Oh hi, you’re new here? Okay, the headlines so far:
- Born with CP after being injured during birth, I got off to a wobbly start.
- Growing up in a tiny little village, I was the target of much prejudice. I was token disabled kid, but in my head I was gonna grow up to be a rockstar. I’d show ’em all when I grew up.
- I discovered heavy metal and electric guitars around the age of 10 and had my plans for world domination all mapped out to the soundtrack of Metallica, Iron Maiden, Megadeth and Pantera.
- Britpop happened in my teens, and took me and my guitar with it.
- I played in bands well into my 20s, and eventually grew into an acoustic guitar wielding solo singer songwriter.

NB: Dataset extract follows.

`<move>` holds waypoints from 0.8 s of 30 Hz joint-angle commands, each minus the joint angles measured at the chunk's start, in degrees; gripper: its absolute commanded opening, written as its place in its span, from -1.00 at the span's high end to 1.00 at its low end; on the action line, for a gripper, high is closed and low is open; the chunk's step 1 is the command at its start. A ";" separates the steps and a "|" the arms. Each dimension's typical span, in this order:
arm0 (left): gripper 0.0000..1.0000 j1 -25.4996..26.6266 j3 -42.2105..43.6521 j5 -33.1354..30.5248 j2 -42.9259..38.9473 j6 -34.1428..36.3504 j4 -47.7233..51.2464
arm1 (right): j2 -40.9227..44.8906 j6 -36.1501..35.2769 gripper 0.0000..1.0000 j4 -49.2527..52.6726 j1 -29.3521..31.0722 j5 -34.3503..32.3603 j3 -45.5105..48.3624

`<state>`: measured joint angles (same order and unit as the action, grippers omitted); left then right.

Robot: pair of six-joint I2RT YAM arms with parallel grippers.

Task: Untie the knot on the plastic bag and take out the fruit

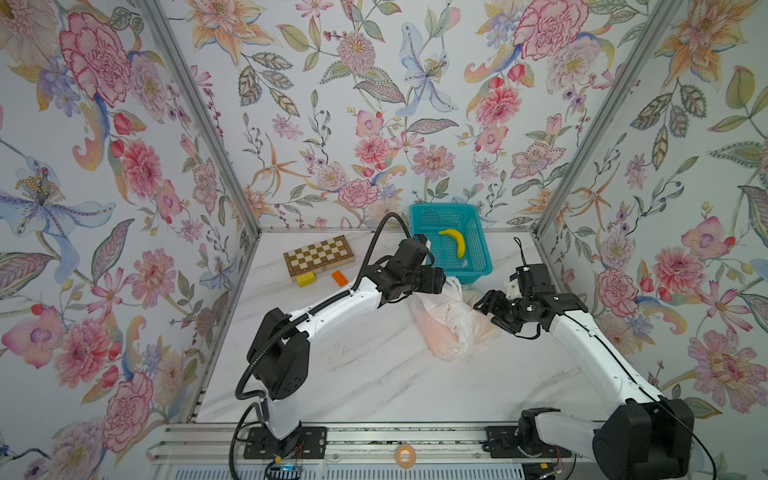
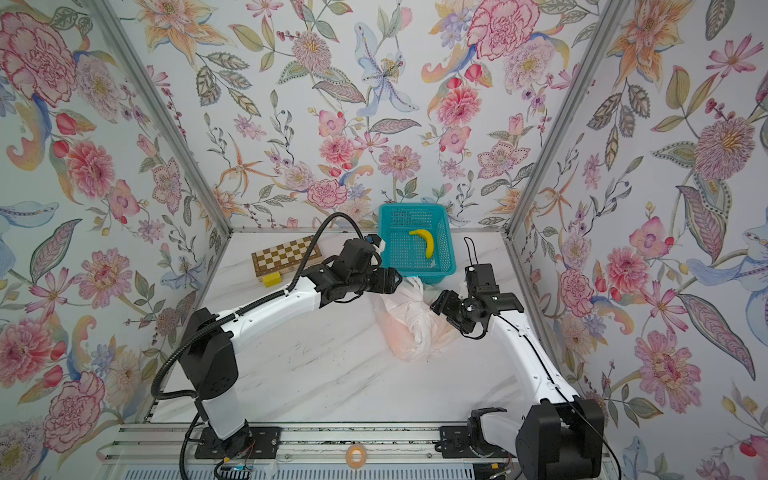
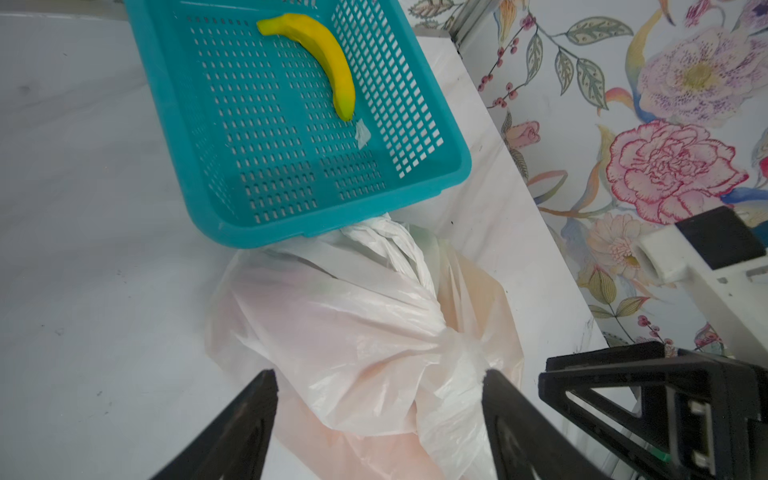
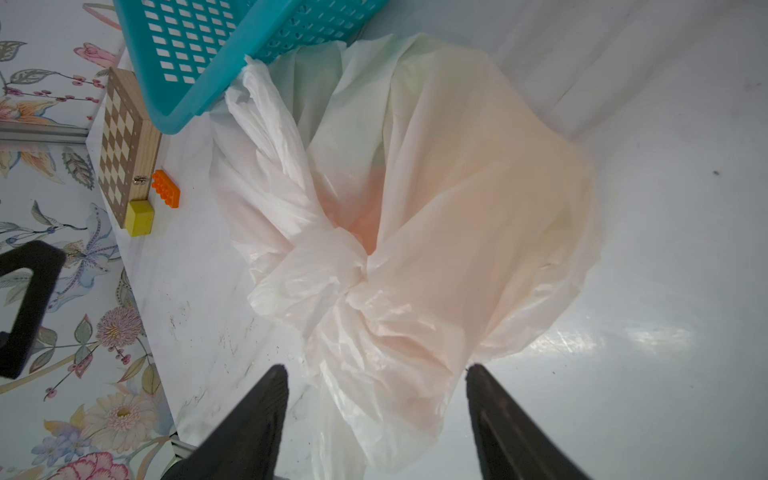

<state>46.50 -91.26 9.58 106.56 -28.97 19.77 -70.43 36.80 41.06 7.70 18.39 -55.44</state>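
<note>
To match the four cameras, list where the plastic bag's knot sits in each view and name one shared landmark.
Top view: the knot lies right of centre, just below the teal basket.
Top view: the knot lies near centre, again below the basket.
Left wrist: the knot crowns the plastic bag next to the basket.
Right wrist: the knot sits mid-picture, the basket beyond it.
Shared landmark: the teal basket.
</note>
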 commanded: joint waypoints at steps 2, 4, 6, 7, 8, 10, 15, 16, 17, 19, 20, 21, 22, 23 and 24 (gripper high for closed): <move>-0.52 1.86 -5.15 3.27 5.21 2.61 4.68 | -2.26 1.47 -0.39 -1.68 0.24 -2.50 2.17; -0.50 2.18 -7.62 5.19 8.01 3.06 5.65 | -3.35 2.10 -0.39 -3.92 0.29 -1.80 2.84; -0.50 2.41 -10.38 8.22 10.94 4.09 6.80 | -4.35 2.79 -0.36 -5.79 0.34 -0.79 3.44; -0.50 2.75 -12.25 9.03 12.49 4.88 8.06 | -4.77 3.30 -0.34 -6.63 0.38 -0.36 3.73; -0.49 2.79 -13.66 9.24 13.76 5.60 9.22 | -5.01 3.52 -0.30 -7.29 0.31 0.02 3.98; -0.44 3.10 -16.84 9.66 16.23 6.91 12.24 | -5.63 4.19 -0.20 -9.05 0.55 0.46 4.91; -0.30 3.11 -18.73 12.82 19.41 8.17 14.63 | -6.91 5.68 0.01 -10.92 0.61 0.55 6.36; -0.27 3.15 -18.40 13.88 19.69 8.30 14.67 | -6.91 6.19 0.08 -11.45 0.64 0.61 6.80; -0.24 3.07 -18.17 14.68 19.99 8.40 14.72 | -6.78 6.54 0.13 -11.94 0.64 0.59 7.11; -0.17 3.14 -17.33 15.78 20.44 8.26 14.88 | -6.41 7.38 0.22 -13.15 0.60 0.40 7.83; -0.14 3.11 -16.68 15.97 20.45 8.17 14.58 | -6.14 7.83 0.28 -13.79 0.64 0.18 8.20; -0.09 3.21 -15.91 16.32 20.44 8.09 14.13 | -6.11 8.24 0.33 -14.64 0.59 0.14 8.66; -0.03 3.12 -15.16 16.73 20.37 8.08 13.58 | -5.99 8.53 0.37 -15.24 0.63 -0.02 9.07; 0.03 3.13 -14.72 17.10 20.33 8.16 13.35 | -6.08 8.85 0.39 -15.46 0.58 -0.17 9.33; 0.12 3.16 -14.25 17.26 20.24 8.28 13.06 | -6.20 9.14 0.40 -15.60 0.64 -0.15 9.40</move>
<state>49.15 -107.22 24.18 126.17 -21.67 31.83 -76.82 44.27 27.57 7.92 18.68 -47.11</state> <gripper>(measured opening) 0.447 0.304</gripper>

- My career was going okay despite the obvious access barriers of getting around and getting onto stages and stuff like that. Around 2013 I began to notice (but tried to ignore) that my CP was impacting on my guitar playing. I was really beginning to struggle to perform live, and it’s no exaggeration to say that I thought my career was coming to an end.
- I reached out to a charity called Drake music, who work primarily with technology to make music making more accessible to disabled people.
- Drake musics resident technologist Gavin Hewitt took a keen interest in my songs and we talked a lot about how I could continue making music moving forward. At the time, I struggled to connect with the concept of accessible music technology.
- Drake music begin talking to Imogen Heap’s team about a revolutionary new MIDI controller that seemed like Science Fiction. The mimu gloves were a wearable technology developed to help Imogen perform electronic music in a more gestural and expressive way. Quite by accident, gallon and I could see that she and her team had invented an extraordinary piece of accessible music technology.
- Drake music purchased a pair of Mimi gloves for me to use and be one of the first people ever to use this new technology, with only 15 pairs made public at this time.
- I began reimagining my guitar and piano led back catalogue for this new and incredible instrument, and eventually put together a live show entitled the gloves are on.
- After a successful UK tour in collaboration with disability charity attitude is everything and independent venue week, the phone kept ringing.
- With TV newspaper and radio appearances, the buzz around my work continue to grow, as did the show.
- Originally scheduled for one week, I toured the gloves on for 18 months internationally which shows all over the UK and Europe and the final performance at the Kennedy Centerin Washington DC in summer 2017.
- I ended the tour, somewhat on a high but also with a need to reimagine and reinvent the music I was making with this new technology.